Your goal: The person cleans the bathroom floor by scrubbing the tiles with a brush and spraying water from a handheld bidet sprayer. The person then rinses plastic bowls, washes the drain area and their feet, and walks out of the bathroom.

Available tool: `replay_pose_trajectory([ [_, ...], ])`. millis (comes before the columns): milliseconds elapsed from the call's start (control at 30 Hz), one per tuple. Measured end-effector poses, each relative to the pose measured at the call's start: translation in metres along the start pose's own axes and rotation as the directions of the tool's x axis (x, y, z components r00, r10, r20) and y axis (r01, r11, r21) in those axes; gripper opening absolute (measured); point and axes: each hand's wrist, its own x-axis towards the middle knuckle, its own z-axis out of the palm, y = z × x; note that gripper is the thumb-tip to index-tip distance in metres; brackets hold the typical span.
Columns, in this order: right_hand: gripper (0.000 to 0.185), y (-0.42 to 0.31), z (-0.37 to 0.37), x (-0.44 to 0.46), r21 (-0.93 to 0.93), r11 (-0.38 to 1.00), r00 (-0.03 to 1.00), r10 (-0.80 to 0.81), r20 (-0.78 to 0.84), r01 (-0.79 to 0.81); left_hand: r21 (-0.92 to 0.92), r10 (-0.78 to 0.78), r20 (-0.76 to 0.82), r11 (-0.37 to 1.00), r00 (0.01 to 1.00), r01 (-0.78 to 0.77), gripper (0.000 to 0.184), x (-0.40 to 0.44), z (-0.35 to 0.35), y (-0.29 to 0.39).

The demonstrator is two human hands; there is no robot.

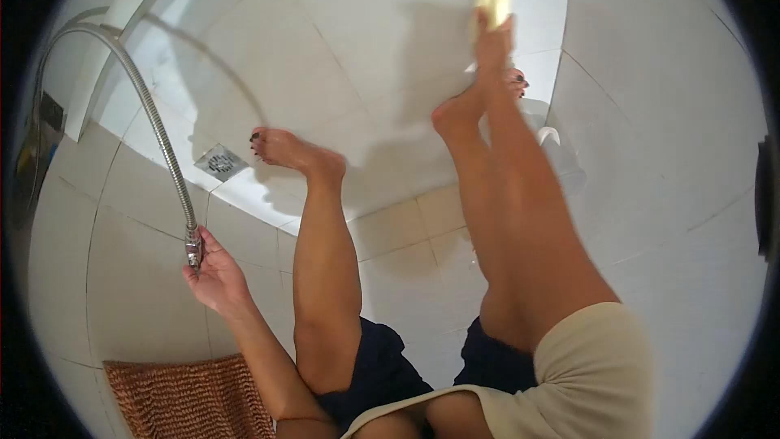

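My left hand (218, 276) is closed around the metal fitting of a flexible shower hose (154, 110), which arcs up and away to the left. My right hand (492, 36) reaches far forward, past my right foot (459, 110). In it is a pale yellow, oval thing (494, 2) with a dark red patch at its far end, smeared by motion; whether it is a sponge or a brush I cannot tell. It is over the light tiles close to the wall's base, and contact with them cannot be made out.
A square metal floor drain (220, 163) lies beside my left foot (296, 153). Near my right foot is a whitish, see-through container (561, 158). A brown woven mat (187, 394) lies at the lower left. Something black (764, 199) stands at the right edge.
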Motion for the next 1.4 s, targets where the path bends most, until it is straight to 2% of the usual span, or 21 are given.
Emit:
replay_pose_trajectory([
  [67,0.032,-0.038,0.05,-0.092,-0.364,0.928,0.967,0.159,0.201,-0.077,0.027,0.033,-0.042,0.999,0.999,-0.032,0.052,-0.007,0.01,-0.003],
  [133,0.019,-0.049,0.084,-0.177,-0.313,0.929,0.88,-0.026,0.475,0.196,0.033,0.057,-0.07,0.998,0.996,-0.055,0.052,-0.002,0.014,-0.007],
  [233,0.029,-0.076,0.107,-0.253,0.001,0.845,0.5,-0.317,0.806,0.535,0.014,0.004,-0.01,1.0,1.0,-0.003,0.052,-0.003,0.017,-0.005],
  [267,0.029,-0.084,0.111,-0.248,0.021,0.844,0.495,-0.334,0.802,0.536,0.072,0.072,-0.045,0.995,0.996,-0.068,0.052,-0.008,0.023,-0.011],
  [333,0.033,-0.102,0.103,-0.209,-0.103,0.965,0.847,-0.156,0.508,0.24,0.114,0.152,-0.082,0.983,0.985,-0.142,0.052,-0.014,0.024,-0.015],
  [367,0.039,-0.104,0.103,-0.174,-0.177,0.968,0.97,-0.141,0.196,0.176,0.107,0.133,-0.068,0.986,0.989,-0.125,0.051,-0.015,0.022,-0.015],
  [400,0.042,-0.115,0.087,-0.125,-0.127,0.986,0.983,0.125,0.137,-0.108,0.1,0.111,-0.055,0.989,0.992,-0.105,0.049,-0.016,0.02,-0.014],
  [433,0.039,-0.113,0.075,-0.073,0.024,0.999,0.999,-0.042,-0.001,0.042,0.083,0.113,-0.056,0.991,0.992,-0.109,0.049,-0.015,0.018,-0.014],
  [467,0.037,-0.122,0.066,-0.035,0.051,0.999,1.0,0.019,-0.01,-0.019,0.105,0.129,-0.074,0.987,0.989,-0.121,0.048,-0.014,0.016,-0.015],
  [533,0.04,-0.133,0.08,0.007,0.02,1.0,1.0,0.012,-0.015,-0.012,0.13,0.149,-0.118,0.982,0.982,-0.134,0.046,-0.013,0.011,-0.015],
  [633,0.036,-0.16,0.145,-0.047,-0.238,0.955,0.933,-0.086,0.348,0.177,0.084,0.157,-0.081,0.985,0.984,-0.15,0.046,-0.01,0.006,-0.015],
  [700,0.025,-0.141,0.193,-0.13,-0.211,0.755,0.747,-0.49,0.449,0.621,0.023,0.071,0.111,0.997,0.991,-0.074,0.047,-0.016,0.003,-0.015],
  [800,0.041,-0.163,0.198,-0.186,0.159,0.748,0.328,-0.458,0.826,0.645,0.045,0.1,0.019,0.994,0.995,-0.101,0.05,-0.017,0.011,-0.018],
  [867,0.041,-0.153,0.196,-0.179,0.063,0.889,0.568,-0.343,0.748,0.454,0.013,0.138,0.029,0.99,0.99,-0.139,0.047,-0.02,0.013,-0.022],
  [933,0.028,-0.124,0.181,-0.111,-0.22,0.912,0.895,-0.251,0.369,0.347,-0.042,0.154,0.041,0.987,0.987,-0.152,0.045,-0.021,0.017,-0.031],
  [1000,0.044,-0.177,0.126,-0.039,-0.002,0.998,0.984,-0.063,0.168,0.064,-0.108,0.108,-0.031,0.988,0.994,-0.111,0.046,-0.022,0.022,-0.031],
  [1033,0.05,-0.148,0.12,0.012,-0.193,0.967,0.984,-0.152,0.097,0.168,-0.129,0.109,-0.038,0.985,0.993,-0.114,0.046,-0.024,0.023,-0.028],
  [1100,0.053,-0.159,0.128,0.051,0.015,0.988,0.987,-0.151,0.059,0.151,-0.007,0.138,0.015,0.99,0.99,-0.138,0.046,-0.027,0.031,-0.027],
  [1167,0.054,-0.166,0.164,0.048,-0.252,0.938,0.972,-0.227,0.065,0.236,-0.043,0.172,-0.004,0.984,0.985,-0.172,0.046,-0.027,0.037,-0.028],
  [1233,0.056,-0.183,0.185,0.002,-0.323,0.901,0.944,-0.215,0.249,0.291,-0.075,0.209,-0.006,0.975,0.978,-0.209,0.046,-0.03,0.045,-0.024],
  [1400,0.04,-0.258,0.269,-0.121,-0.134,0.6,0.514,-0.524,0.679,0.788,0.092,0.302,-0.011,0.95,0.953,-0.3,0.046,-0.035,0.049,-0.017],
])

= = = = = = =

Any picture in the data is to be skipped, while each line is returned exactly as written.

*ANSWER TO THIS EXERCISE*.
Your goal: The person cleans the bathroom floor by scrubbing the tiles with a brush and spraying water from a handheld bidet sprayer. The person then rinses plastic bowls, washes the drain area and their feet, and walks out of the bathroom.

Available tool: `replay_pose_trajectory([ [_, ...], ])`. millis (comes before the columns): milliseconds elapsed from the call's start (control at 30 Hz), one per tuple. Measured end-effector poses, each relative to the pose measured at the call's start: translation in metres along the start pose's own axes and rotation as the directions of the tool's x axis (x, y, z components r00, r10, r20) and y axis (r01, r11, r21) in those axes; gripper opening absolute (measured); point and axes: each hand's wrist, its own x-axis towards the middle knuckle, its own z-axis out of the palm, y = z × x; note that gripper is the thumb-tip to index-tip distance in metres; brackets hold the typical span.
Columns, in this order: right_hand: gripper (0.000 to 0.185), y (-0.42 to 0.31), z (-0.37 to 0.37), x (-0.44 to 0.46), r21 (-0.93 to 0.93), r11 (-0.38 to 1.00), r00 (-0.03 to 1.00), r10 (-0.80 to 0.81), r20 (-0.78 to 0.84), r01 (-0.79 to 0.81); left_hand: r21 (-0.92 to 0.92), r10 (-0.78 to 0.78), r20 (-0.76 to 0.82), r11 (-0.37 to 1.00), r00 (0.01 to 1.00), r01 (-0.78 to 0.77), gripper (0.000 to 0.184), x (-0.40 to 0.44), z (-0.35 to 0.35), y (-0.29 to 0.39).

The demonstrator is two human hands; there is no robot.


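My left hand (218, 276) is closed around the metal fitting of a flexible shower hose (154, 110), which arcs up and away to the left. My right hand (492, 36) reaches far forward, past my right foot (459, 110). In it is a pale yellow, oval thing (494, 2) with a dark red patch at its far end, smeared by motion; whether it is a sponge or a brush I cannot tell. It is over the light tiles close to the wall's base, and contact with them cannot be made out.
A square metal floor drain (220, 163) lies beside my left foot (296, 153). Near my right foot is a whitish, see-through container (561, 158). A brown woven mat (187, 394) lies at the lower left. Something black (764, 199) stands at the right edge.
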Motion for the next 1.4 s, targets where the path bends most, until it is straight to 2% of the usual span, or 21 are given.
Emit:
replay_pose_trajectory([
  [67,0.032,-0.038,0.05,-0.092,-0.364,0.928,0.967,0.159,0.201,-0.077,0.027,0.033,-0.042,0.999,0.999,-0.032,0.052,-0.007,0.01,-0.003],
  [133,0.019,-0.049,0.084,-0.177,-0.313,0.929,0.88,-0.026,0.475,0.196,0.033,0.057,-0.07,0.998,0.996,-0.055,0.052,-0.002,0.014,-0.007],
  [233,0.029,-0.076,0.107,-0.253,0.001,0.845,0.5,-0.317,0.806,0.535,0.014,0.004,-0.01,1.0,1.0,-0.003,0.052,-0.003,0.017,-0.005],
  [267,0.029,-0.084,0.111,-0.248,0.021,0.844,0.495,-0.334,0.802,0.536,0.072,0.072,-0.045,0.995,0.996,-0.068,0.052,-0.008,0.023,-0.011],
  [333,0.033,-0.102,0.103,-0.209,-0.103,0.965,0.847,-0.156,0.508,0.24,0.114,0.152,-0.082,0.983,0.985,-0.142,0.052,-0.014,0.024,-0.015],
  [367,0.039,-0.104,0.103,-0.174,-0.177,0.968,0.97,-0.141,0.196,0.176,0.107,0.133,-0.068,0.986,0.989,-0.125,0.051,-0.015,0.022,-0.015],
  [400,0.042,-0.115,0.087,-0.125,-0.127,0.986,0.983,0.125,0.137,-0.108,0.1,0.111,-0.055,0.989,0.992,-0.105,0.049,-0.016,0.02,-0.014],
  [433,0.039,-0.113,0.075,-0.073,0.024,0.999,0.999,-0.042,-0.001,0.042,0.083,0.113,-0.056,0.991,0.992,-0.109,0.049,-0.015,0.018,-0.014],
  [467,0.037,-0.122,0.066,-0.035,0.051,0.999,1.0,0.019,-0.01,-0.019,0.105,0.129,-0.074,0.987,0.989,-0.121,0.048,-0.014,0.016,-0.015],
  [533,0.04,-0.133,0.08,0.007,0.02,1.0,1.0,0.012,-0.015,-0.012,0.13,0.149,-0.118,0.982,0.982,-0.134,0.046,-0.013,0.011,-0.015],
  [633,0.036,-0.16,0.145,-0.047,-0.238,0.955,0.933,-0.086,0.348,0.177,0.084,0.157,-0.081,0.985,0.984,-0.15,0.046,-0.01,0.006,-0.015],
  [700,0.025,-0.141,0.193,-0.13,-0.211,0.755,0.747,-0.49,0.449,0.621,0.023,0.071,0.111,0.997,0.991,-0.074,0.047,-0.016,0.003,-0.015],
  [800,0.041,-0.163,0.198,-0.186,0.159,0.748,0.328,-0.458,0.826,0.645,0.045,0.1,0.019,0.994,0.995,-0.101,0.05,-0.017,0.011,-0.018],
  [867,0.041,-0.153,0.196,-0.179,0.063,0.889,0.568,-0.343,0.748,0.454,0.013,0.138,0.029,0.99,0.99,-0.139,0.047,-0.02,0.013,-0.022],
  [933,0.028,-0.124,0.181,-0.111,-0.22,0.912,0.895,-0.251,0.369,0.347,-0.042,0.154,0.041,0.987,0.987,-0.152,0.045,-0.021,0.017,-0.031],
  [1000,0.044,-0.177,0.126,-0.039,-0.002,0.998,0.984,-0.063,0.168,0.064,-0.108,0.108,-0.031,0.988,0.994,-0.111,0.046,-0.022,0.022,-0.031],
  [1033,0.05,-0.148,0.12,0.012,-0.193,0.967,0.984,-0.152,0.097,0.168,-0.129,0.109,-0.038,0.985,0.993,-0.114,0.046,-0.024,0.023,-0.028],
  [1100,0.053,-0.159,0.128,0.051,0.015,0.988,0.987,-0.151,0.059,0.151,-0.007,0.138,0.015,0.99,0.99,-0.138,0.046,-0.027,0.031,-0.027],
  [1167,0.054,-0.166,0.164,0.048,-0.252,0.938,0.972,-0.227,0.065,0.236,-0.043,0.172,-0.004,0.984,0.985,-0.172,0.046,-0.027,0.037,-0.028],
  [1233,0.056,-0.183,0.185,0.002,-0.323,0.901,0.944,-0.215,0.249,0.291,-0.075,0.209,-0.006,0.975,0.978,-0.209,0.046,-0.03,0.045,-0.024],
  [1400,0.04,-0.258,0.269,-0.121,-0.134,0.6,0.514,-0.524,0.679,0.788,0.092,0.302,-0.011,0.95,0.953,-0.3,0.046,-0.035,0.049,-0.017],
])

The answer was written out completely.